Look for more than answers.
Patients and Physicians rely on our diagnostic testing, information and services to help them make better healthcare decisions. These are often serious decisions with far reaching consequences, and require sensitivity, tact and a clear dedication to service. It’s about providing clarity and hope.
As a Scientist you will work for the world leader in the industry, with a career where you will have the opportunity to collaborate and affect change while expanding your leadership skills and technical knowledge. You can make a real impact in a market that is growing and developing.
The Scientist will work on-site at our San Juan Capistrano, CA location.
Scientist, the role:
The Scientist will be responsible for supporting the development, validation and transfer of both FDA and non-FDA analytical methods for the quantification of various analytes (i.e. small molecules including drugs and steroids) by LC-MS/MS. This professional will plan, prepare, conduct and record complex bench level chemical/biochemical experiments, reports and analysis of results. Activities may be focused on individual projects or assignments as a member of a project team which may include project leadership duties. The Scientist will work within the R&D Mass Spectrometry group developing clinical mass spec- based assays for diagnostics testing.

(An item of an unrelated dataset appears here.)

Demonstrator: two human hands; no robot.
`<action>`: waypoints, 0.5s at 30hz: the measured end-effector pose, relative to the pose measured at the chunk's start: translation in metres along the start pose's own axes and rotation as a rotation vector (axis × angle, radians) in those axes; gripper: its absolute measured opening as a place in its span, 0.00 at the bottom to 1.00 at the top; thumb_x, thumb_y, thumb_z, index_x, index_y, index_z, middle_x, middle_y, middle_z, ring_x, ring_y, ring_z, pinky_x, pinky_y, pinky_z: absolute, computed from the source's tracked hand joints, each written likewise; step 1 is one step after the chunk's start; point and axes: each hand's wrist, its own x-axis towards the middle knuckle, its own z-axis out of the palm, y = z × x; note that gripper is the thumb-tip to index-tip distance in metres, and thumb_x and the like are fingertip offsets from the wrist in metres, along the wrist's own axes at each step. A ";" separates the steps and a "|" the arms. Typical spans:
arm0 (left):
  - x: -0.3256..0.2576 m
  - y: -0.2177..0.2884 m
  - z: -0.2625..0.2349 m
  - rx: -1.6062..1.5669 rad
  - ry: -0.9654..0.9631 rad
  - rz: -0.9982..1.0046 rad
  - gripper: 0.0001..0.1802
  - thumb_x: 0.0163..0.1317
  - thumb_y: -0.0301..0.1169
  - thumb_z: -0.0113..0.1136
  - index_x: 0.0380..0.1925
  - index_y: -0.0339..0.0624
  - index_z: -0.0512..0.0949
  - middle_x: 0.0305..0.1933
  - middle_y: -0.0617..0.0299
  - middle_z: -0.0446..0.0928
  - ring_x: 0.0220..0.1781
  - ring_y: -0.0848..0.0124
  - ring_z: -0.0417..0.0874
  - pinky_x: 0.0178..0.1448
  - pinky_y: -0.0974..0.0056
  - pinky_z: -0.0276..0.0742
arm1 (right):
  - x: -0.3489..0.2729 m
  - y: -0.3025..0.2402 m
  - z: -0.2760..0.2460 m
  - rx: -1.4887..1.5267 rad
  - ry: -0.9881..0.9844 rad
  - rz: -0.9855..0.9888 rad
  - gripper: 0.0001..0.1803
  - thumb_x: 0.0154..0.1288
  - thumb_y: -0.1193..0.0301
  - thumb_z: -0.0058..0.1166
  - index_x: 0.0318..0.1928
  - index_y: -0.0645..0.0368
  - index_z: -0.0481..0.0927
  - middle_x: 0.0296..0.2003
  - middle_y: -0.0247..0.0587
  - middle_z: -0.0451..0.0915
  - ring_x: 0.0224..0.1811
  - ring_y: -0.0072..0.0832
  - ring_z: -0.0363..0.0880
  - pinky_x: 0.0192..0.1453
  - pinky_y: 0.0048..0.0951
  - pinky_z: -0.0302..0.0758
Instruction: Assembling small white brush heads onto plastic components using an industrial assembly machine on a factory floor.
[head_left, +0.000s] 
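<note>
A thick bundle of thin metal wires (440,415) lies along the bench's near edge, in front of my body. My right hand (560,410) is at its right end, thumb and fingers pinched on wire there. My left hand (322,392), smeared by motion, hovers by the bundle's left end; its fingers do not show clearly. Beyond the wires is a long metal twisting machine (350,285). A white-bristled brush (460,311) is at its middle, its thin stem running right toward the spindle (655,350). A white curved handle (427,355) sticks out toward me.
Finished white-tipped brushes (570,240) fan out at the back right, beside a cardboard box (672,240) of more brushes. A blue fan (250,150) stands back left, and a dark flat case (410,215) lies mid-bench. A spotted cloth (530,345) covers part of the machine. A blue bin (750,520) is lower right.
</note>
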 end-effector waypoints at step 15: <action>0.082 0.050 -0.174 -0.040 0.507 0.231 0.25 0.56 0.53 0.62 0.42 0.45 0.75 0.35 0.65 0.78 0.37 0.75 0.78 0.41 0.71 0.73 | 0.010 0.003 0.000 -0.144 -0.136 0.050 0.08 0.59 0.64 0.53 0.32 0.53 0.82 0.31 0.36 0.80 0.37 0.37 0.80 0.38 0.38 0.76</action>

- Plans, conducts, performs and executes laboratory experiments for LC-MSMS for both defined and novel protocols. Reports status of assigned projects by preparing detailed reports and documentation that critically interprets and summarizes results from complex experiments within a specific project or technology area. Effectively utilizes and applies advanced methods by maintaining knowledge of technological developments that may assist in the completion of an assignment or lead to novel ideas by reading current literature and attending scientific meetings and training.
- The individual will be expected to generate, compile, analyze and evaluate analytical data for technical reports including regulatory submissions, SOPs, validation reports. The candidate will be encouraged to submit abstracts for posters/presentations at scientific meetings.
- Identifies problems, investigates alternatives and recommends possible courses of action.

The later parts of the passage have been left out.